Studcamp Yandex x HSE

Text Tagging

My team and I, within machine learning studcamp by Yandex and HSE, developed a whole module for "Text Tagging" problem, in terms of keywords extraction.

We had a big research. We've tried several extractive and abstractive methods. We will discuss it further.

🚀 Demo

Streamlit Demo

🧪 Preprocessing

  • Embedder Module: FastText/RuBert embeddings realisation
  • Normalizer Modlule: Nouns extraction + Punctuation removal + Stopwords removal (For extractive models)
  • Ranker Module: Module which ranks the most significant words by distance in embedding space (max_distance_ranker) and by cosine similarity with text embeddings (text_sim_ranker)
  • Summarizator Module: Module which summarizes the text with MBart model

🤖 Models

Exctractive models

  • RakeBasedTagger: This is a model which based on a well-known Rake algorithm, that extract meaningful words from text. It's very fast and can be used online. After extracting meaningful words, we should normalize such words and performing filtering with taking only top_n words with the largest distance between query word and other meaningful words. This algorithm supposes that keywords should be as far as possible from each other to represent different domains of the text.
  • BartBasedTagger: This is a rubert-based model which makes an assumption that we could find the most significat words to our text as such with the best cosine similarity. During the pipeline, firstly we need to summarize our text with MBart model, then we should extract the most significant words with cosine similarity for text embedding with each word embedding of the text via rubert represenation. This model is very slow and can be used offline, as we need to summarize text before main processing.
  • AttentionBasedTagger: This is a very interesting model. We assumed that all the algorithms above couldn't catch bigram keywords. So, we decided to use attention mechanism. Let's compute attention activation for every pair of tokens. The biggest activation means, that such words are meaningful to each other. The other problem was that Mbart uses bpe tokenizer and we should perform some post-processing to construct interpretable keywords.
  • ClusterizationBasedTagger: Experimental extractitve model. We used DBSCAN on embeddings of words from normalized text to get clusters of words with similar meaning.
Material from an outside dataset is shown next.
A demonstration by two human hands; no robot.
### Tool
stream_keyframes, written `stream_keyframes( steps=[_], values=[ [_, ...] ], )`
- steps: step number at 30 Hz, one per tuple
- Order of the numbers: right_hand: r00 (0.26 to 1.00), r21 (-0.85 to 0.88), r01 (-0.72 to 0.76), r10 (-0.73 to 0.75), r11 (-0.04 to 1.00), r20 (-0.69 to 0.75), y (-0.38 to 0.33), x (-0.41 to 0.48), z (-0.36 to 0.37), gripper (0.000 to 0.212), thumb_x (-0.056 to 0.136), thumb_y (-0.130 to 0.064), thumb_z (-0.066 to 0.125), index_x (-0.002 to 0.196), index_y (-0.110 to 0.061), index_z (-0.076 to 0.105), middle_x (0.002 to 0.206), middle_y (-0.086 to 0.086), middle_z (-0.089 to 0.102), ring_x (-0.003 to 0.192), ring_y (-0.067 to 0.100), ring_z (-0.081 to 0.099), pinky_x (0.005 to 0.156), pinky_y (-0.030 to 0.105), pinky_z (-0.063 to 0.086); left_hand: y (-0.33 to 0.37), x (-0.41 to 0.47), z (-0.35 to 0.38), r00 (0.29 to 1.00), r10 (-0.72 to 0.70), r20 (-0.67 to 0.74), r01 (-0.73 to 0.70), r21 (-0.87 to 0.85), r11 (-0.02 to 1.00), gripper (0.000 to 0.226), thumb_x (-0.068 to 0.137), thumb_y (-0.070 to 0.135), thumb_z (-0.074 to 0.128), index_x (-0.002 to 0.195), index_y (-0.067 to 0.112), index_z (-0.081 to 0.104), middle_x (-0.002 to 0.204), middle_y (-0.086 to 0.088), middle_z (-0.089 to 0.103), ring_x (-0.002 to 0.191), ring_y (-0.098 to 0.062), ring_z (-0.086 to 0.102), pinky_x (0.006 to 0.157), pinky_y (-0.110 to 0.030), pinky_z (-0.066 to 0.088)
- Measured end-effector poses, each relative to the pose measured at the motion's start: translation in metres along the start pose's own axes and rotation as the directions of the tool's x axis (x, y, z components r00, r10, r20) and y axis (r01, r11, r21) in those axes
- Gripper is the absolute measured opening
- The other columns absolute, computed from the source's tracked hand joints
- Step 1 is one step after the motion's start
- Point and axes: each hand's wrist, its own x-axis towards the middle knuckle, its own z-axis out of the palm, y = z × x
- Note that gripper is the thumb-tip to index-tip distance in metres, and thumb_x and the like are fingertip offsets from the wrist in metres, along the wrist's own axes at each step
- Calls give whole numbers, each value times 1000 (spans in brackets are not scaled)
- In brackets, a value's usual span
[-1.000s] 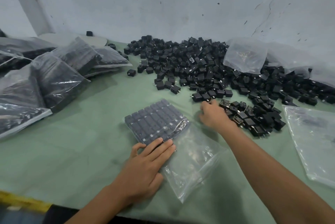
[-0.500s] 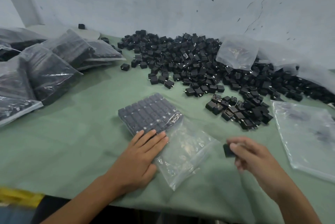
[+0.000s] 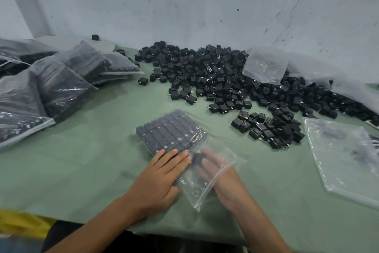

Each cluster centroid embedding is a potential keyword. So, we can convert it's embedding to the nearest fasttext word embedding.

Abstractive models

  • RuT5Tagger: Model that was trained on an aggregated dataset from different sources like 'Живой журнал', 'Пикабу' etc. It needs to be mentioned that this model is abstractive, so it can generate new keywords that are not present in the text. Moreover, such model need to be trained on a big dataset further to be able to give good results.

🧐 Features

Here're some of the project's best features:

  • Online model: Rake Based Model with 10-20 it/sec (The fastest)
  • Offline models: Bart based model with summarisation or attention. 1-5 it/sec (The slowest)

🛠️ Installation Steps:

Please, use python@3.10

1. Installation

pip install studcamp-yandex-hse

2. Download russian FastText embeddings and RuT5 weights with the links below and paste it at the same level as your source .py file

FastText embeddings: https://fasttext.cc/docs/en/crawl-vectors.html
Weights: https://drive.google.com/file/d/1aqVtoNRX3xDokthxuBNFwfcXQfkKeAMa/view?usp=sharing

3. Import

from studcamp_yandex_hse.models import RakeBasedTagger, BartBasedTagger, AttentionBasedTagger, ClusterizationBasedTagger, RuT5Tagger
from studcamp_yandex_hse.processing.embedder import FastTextEmbedder

4. Init FastTextEmbedder (We need to pass the instance as argument for Rake and Clusterized models)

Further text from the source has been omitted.